_INSTRUCTIONS FOR THE TASK_. Go through the data below and return each line where the string "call" occurs.

┌─ THE INPUT

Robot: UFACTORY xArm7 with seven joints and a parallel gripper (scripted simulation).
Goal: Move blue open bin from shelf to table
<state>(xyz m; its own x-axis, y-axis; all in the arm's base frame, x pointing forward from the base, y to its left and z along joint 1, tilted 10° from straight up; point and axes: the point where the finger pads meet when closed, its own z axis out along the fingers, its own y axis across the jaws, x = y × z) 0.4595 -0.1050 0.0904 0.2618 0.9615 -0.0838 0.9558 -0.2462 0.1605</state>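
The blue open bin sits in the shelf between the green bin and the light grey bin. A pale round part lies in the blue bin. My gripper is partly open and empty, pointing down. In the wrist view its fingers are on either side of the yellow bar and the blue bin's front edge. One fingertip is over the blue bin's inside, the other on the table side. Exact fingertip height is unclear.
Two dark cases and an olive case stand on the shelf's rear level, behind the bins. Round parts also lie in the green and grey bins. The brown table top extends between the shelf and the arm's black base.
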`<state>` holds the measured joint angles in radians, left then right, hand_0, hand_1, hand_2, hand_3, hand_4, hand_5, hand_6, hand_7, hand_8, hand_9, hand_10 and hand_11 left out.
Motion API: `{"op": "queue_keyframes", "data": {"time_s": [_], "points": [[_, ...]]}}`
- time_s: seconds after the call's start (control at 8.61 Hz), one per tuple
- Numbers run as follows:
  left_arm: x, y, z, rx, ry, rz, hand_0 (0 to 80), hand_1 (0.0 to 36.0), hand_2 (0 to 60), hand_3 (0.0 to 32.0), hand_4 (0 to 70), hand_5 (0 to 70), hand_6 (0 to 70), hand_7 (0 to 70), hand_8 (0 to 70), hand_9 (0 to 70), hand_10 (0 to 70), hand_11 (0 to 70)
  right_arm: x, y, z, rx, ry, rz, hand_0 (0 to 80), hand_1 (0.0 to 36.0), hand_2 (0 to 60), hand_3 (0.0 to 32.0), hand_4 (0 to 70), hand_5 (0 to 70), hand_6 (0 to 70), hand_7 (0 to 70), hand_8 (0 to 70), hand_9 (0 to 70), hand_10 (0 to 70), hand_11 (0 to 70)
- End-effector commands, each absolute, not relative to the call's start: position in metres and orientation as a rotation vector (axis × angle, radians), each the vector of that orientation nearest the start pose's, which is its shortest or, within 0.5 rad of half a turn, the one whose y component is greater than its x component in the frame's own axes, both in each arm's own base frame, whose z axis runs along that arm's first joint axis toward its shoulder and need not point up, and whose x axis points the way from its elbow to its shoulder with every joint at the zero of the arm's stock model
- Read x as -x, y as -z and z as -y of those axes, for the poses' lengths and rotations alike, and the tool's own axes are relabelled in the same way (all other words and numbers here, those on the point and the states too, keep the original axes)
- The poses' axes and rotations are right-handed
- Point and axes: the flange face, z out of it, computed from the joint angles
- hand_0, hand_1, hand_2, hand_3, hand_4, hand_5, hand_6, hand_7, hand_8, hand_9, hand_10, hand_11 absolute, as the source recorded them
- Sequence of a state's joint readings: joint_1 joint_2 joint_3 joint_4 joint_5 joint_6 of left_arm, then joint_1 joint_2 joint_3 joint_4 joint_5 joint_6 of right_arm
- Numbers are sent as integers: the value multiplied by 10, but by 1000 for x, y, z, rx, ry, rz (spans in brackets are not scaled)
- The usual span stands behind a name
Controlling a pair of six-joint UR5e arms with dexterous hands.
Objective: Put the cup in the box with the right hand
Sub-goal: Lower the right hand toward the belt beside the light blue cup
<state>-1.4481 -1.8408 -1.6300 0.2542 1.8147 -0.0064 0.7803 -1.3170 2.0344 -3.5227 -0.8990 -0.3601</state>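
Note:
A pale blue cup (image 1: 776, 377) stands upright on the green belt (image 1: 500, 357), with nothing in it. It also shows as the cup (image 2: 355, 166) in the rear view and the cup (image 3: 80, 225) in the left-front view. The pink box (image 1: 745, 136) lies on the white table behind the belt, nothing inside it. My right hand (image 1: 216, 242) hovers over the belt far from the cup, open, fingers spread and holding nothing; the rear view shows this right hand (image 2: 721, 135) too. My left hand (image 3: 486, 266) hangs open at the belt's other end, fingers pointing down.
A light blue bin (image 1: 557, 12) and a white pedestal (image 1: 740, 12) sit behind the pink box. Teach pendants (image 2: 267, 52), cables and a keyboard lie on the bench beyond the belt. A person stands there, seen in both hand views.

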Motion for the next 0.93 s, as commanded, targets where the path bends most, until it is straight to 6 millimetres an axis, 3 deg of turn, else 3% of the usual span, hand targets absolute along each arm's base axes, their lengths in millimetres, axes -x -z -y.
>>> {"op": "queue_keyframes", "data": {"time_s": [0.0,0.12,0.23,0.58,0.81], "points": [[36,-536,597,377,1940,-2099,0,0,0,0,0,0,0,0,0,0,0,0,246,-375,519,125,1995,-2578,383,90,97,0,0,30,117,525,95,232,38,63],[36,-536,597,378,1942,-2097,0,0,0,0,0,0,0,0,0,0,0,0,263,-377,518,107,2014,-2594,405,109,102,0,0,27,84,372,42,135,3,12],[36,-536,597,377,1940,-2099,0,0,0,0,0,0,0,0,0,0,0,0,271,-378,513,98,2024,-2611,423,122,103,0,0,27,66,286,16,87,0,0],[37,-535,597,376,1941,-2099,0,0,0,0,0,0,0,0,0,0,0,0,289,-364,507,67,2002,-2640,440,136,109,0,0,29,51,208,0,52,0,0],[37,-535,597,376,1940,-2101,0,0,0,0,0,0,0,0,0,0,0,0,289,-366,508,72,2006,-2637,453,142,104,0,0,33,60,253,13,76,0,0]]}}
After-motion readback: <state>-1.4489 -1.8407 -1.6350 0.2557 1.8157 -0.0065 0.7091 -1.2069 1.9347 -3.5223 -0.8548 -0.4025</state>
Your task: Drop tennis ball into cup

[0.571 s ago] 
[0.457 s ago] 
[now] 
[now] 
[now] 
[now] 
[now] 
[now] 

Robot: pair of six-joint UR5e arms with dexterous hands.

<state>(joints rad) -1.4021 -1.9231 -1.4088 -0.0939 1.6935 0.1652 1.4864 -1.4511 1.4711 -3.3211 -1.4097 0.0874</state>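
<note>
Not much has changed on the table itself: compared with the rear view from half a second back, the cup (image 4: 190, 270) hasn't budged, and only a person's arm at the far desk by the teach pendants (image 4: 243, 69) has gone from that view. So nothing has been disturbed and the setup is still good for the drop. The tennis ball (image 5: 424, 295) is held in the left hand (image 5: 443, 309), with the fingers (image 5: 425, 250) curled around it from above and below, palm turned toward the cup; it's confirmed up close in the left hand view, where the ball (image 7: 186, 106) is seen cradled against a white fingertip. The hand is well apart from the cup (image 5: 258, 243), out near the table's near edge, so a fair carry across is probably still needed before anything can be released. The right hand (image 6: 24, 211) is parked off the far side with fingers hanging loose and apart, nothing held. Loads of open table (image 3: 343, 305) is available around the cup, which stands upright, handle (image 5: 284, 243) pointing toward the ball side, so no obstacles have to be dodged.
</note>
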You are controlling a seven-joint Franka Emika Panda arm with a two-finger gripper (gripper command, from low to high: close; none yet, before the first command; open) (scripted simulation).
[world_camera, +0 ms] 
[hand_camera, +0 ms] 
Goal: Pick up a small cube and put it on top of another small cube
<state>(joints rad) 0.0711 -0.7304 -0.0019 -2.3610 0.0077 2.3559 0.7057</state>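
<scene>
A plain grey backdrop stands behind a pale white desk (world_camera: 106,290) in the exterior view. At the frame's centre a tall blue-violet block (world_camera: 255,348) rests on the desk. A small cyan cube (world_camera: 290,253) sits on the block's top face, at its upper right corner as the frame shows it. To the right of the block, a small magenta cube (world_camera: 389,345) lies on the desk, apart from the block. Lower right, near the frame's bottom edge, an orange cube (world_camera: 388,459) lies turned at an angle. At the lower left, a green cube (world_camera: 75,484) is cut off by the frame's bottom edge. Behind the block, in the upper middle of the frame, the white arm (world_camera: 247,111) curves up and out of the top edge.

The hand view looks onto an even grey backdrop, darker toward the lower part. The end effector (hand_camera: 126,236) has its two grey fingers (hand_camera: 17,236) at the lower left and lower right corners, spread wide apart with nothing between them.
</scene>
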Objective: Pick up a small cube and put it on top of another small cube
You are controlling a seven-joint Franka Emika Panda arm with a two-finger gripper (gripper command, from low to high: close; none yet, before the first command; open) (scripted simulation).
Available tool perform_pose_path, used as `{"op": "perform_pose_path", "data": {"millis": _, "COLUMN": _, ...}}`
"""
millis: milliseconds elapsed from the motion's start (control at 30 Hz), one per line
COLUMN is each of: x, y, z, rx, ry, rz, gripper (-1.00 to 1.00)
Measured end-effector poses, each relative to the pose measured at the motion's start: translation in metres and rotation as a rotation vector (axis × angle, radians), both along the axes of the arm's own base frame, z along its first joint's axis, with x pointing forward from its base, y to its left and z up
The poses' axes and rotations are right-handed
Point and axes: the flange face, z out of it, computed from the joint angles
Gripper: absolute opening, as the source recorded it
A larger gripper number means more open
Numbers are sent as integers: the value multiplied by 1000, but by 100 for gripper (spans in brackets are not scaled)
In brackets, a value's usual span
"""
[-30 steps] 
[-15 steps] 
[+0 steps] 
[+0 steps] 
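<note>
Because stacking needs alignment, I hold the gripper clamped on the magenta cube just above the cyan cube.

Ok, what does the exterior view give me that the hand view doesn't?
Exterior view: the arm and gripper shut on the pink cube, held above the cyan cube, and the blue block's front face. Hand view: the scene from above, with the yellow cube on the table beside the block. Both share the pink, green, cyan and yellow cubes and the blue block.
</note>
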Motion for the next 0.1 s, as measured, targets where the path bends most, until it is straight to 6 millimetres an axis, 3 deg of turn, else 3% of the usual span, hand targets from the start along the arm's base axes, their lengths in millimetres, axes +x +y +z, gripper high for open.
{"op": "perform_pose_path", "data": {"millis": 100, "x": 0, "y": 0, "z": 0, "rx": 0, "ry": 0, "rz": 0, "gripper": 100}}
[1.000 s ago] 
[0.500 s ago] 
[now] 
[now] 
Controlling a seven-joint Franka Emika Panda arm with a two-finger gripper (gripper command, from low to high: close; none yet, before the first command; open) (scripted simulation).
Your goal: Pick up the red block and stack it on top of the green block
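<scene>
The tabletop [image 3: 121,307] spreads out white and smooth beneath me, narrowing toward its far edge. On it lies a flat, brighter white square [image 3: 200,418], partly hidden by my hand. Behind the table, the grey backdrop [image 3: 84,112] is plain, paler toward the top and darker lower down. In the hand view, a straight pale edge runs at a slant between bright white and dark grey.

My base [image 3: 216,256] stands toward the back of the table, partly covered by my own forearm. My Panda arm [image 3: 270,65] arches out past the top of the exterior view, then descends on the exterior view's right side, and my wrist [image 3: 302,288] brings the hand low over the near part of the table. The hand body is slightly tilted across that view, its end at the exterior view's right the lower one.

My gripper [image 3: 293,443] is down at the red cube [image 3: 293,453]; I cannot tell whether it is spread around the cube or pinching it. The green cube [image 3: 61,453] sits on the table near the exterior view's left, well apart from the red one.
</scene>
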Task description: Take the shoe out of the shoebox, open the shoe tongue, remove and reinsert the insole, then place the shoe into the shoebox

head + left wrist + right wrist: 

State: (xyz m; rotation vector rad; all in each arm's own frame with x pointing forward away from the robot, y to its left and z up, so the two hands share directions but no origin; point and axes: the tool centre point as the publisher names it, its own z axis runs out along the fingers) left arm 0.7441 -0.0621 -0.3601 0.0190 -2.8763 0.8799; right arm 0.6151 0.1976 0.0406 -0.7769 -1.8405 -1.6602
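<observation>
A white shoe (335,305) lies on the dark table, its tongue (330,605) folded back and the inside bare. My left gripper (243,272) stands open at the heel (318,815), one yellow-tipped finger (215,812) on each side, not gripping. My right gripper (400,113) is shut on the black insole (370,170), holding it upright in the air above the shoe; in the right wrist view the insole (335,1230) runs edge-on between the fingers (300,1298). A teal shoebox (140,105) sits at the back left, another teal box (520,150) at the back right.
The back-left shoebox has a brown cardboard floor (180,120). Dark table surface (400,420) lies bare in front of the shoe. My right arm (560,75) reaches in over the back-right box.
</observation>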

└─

_RESULT FOR THIS TASK_.
- time_s: seconds after the call's start (control at 8.61 Hz), one per tuple
- End-effector commands, each absolute, not relative to the call's start: position in metres and orientation as a rotation vector (axis × angle, radians), each the vector of that orientation nearest the start pose's, which is its shortest or, within 0.5 rad of half a turn, the one whose y component is greater than its x component in the frame's own axes, both in each arm's own base frame, whose z axis runs along that arm's first joint axis toward its shoulder and need not point up, and whose x axis points the way from its elbow to its shoulder with every joint at the zero of the arm's stock model

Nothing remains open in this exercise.